The following check list can help you observe your child or teen and recognize anxiety. If you recognize with certainty at least five of those traits, you need to help your child/teen:
- Pessimism and negative thinking patterns such as imagining the worst
(Someone is going to break in, no one likes me
- Constant worry about things that might happen or have happened
- Over-exaggerating the negatives
(This ALWAYS happens to me)
- Rigidity and inflexibility, self-criticism, guilty thoughts, etc.
(I will never be able to learn that, I will never know how to…)
- Restlessness, irritability, tantrums
- Opposition and defiance
- Physical complaints such as stomachaches, headaches, fatigue, etc.

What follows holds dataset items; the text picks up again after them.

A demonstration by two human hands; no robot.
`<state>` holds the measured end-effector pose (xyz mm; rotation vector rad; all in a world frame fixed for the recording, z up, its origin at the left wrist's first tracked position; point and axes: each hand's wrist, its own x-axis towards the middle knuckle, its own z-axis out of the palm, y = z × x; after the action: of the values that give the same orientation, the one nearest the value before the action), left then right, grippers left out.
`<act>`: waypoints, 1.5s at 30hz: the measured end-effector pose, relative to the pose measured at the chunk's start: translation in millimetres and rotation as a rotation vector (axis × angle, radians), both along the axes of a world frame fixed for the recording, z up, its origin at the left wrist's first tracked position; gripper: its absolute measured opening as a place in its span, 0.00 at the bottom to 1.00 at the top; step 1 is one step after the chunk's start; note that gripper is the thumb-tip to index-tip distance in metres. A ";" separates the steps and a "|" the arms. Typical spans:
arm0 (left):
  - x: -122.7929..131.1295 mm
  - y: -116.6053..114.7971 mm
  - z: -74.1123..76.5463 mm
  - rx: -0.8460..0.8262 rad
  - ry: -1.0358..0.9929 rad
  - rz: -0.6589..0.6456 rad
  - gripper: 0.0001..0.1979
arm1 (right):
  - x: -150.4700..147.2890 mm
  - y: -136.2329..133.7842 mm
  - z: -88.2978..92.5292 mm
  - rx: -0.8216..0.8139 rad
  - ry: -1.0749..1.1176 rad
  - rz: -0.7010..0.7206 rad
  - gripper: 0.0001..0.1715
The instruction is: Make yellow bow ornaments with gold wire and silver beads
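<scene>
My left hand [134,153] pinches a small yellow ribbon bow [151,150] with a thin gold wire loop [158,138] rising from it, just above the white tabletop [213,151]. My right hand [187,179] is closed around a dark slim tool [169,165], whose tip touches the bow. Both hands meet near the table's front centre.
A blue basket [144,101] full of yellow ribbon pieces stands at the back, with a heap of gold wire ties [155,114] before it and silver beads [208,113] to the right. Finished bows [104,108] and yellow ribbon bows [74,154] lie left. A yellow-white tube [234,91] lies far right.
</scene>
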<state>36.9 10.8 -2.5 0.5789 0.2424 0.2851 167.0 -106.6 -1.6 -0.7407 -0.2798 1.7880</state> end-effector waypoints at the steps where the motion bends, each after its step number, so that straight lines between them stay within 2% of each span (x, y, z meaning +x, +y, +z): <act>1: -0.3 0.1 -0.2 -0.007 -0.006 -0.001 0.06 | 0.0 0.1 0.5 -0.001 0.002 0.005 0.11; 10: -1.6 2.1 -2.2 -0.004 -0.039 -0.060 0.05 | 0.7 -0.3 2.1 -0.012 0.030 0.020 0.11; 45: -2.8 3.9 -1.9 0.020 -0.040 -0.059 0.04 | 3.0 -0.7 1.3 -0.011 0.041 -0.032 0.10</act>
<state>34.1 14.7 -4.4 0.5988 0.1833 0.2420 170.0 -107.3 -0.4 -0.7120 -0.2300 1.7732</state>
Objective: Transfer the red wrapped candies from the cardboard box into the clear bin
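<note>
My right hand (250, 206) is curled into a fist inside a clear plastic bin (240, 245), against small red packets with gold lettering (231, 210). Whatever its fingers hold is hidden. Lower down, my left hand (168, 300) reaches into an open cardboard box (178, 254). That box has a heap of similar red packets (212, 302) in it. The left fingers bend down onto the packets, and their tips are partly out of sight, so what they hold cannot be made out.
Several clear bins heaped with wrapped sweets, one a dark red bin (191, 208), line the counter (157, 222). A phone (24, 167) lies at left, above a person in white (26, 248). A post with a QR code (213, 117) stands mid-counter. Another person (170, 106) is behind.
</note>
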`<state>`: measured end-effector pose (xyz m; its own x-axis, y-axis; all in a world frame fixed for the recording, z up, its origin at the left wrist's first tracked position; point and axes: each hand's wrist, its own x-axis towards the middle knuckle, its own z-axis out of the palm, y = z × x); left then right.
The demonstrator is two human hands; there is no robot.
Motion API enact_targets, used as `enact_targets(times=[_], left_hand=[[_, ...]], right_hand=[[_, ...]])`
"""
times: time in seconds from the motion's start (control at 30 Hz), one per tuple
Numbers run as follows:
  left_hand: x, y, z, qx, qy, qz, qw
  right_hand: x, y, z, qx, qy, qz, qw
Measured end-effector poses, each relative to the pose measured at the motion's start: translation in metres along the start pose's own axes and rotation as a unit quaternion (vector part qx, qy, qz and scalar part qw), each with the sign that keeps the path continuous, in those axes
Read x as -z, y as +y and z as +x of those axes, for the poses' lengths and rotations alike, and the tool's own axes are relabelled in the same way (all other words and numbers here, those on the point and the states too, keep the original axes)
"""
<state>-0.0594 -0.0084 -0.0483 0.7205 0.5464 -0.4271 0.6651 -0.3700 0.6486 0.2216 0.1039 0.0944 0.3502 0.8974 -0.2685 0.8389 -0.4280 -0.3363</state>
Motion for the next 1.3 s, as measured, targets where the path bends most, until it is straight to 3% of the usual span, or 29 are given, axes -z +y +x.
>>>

- Avoidance behaviors, such as avoiding things or places or refusing to do things or go places
- Sleeping difficulties, such as difficulty falling or staying asleep, nightmares, or night terror
(redoing this, feeling very rigid)
- Excessive clinginess and separation anxiety(can show in acting out to force the parent to cancel an appointment to stay home)
- Poor memory and concentration
- Withdrawal from activities and family interactions
- Eating disturbances
Anxious children and teen can be very demanding and will often become emotional when things don’t go the way they want. Parents can find it difficult to be firm and know what the right limits are, this often leads to giving in to the demands.